■ Task goal: Below are the records; locate each line with the word "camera" and copy it.

(Stored dataset items)

· · · · · · ·

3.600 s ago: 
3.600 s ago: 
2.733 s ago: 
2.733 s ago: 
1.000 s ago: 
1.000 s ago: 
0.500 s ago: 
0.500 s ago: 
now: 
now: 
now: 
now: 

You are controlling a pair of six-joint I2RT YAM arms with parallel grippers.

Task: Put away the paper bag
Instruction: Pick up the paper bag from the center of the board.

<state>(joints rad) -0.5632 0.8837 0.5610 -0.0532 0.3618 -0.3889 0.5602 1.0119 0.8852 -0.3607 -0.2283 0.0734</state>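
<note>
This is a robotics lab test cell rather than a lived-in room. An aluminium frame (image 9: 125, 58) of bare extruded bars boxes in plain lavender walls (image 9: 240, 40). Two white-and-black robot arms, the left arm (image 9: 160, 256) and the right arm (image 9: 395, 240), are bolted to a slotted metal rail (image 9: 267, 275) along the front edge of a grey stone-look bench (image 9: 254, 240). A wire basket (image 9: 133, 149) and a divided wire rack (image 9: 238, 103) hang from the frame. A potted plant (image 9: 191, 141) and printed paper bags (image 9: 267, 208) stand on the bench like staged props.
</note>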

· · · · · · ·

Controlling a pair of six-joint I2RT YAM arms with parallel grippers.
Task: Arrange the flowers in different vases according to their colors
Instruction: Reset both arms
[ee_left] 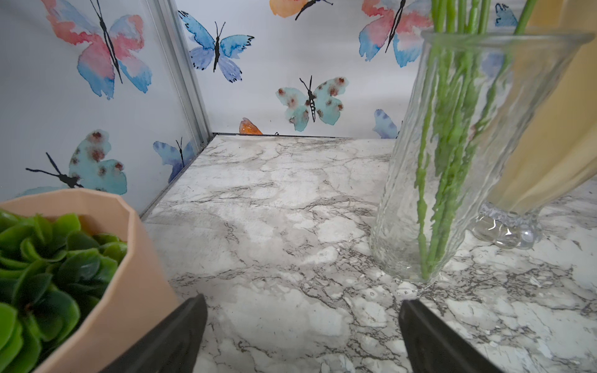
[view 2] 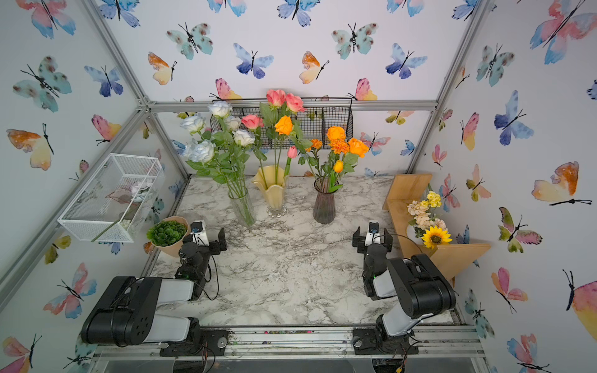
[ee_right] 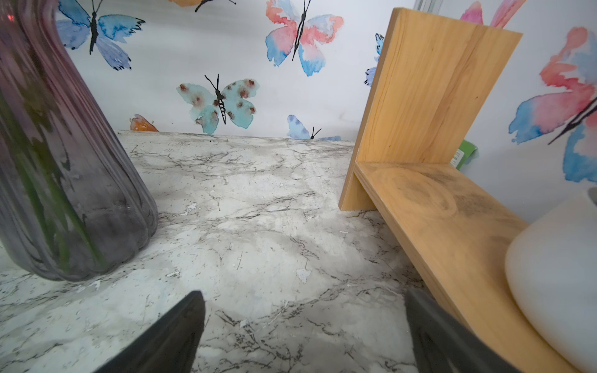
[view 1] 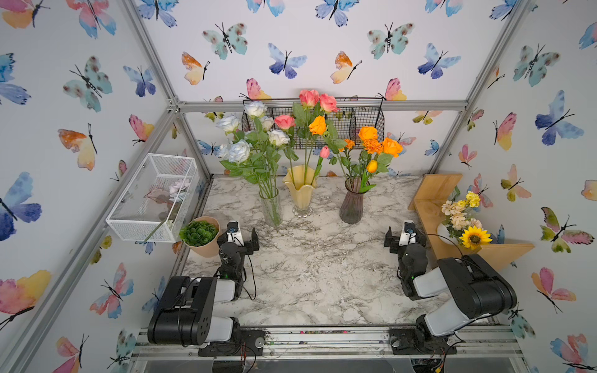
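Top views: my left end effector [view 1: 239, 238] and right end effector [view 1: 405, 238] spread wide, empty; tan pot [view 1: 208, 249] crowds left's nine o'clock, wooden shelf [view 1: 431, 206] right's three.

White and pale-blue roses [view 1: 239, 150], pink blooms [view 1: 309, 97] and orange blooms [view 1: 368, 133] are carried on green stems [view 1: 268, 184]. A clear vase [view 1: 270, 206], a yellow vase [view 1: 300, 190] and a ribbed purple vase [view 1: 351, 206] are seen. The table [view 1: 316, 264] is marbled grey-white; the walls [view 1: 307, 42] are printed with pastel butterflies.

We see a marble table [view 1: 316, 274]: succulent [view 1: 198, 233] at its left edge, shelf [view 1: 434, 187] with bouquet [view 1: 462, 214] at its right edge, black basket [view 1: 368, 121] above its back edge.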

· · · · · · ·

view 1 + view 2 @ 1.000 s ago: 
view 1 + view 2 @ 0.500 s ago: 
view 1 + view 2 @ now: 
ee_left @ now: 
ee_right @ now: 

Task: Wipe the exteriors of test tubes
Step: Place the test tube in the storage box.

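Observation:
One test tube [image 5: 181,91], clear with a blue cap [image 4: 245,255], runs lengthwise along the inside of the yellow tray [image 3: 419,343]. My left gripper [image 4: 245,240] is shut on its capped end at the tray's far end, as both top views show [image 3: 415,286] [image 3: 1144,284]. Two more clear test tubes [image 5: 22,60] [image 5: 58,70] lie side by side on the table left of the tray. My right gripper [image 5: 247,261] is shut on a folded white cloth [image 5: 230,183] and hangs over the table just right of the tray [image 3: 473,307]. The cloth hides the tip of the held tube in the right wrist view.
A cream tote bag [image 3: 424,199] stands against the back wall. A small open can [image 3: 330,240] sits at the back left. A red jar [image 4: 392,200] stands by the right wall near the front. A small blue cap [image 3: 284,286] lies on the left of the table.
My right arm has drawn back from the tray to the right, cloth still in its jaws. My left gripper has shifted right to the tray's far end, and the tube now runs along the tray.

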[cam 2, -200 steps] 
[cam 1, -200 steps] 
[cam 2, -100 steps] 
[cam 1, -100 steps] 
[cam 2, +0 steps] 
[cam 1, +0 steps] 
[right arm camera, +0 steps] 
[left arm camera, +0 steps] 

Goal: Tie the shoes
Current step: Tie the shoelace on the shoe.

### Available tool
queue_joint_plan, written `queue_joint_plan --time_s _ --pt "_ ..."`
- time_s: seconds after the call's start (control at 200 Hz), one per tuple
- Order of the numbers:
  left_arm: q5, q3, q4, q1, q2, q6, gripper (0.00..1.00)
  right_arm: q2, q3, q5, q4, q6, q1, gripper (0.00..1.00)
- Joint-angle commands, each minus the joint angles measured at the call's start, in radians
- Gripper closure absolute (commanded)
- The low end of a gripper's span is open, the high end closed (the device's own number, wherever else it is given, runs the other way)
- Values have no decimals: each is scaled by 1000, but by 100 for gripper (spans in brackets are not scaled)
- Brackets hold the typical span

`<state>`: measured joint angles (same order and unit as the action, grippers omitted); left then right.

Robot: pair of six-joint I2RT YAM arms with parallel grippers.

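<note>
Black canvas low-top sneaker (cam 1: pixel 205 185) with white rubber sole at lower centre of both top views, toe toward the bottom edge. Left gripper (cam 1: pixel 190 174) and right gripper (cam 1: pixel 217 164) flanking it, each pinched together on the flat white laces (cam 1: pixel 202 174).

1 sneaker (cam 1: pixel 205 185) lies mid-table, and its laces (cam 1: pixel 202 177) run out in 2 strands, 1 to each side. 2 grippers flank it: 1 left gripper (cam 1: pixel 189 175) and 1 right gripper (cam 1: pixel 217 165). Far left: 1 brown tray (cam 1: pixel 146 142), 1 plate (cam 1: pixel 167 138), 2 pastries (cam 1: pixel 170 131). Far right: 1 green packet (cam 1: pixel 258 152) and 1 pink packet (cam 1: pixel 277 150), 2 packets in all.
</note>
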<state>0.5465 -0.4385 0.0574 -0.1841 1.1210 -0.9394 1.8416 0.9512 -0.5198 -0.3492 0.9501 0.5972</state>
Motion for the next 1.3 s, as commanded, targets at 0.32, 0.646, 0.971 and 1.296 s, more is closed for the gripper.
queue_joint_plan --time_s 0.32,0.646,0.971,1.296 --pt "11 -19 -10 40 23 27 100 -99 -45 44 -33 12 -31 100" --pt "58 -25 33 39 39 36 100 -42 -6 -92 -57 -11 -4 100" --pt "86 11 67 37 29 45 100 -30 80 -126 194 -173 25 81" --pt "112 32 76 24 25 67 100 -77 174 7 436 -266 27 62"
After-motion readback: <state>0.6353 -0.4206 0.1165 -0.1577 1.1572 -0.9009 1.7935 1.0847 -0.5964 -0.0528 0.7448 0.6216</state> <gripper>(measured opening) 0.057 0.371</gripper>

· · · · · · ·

■ Answer space:
[right arm camera, +0 steps] 
[left arm camera, +0 steps] 

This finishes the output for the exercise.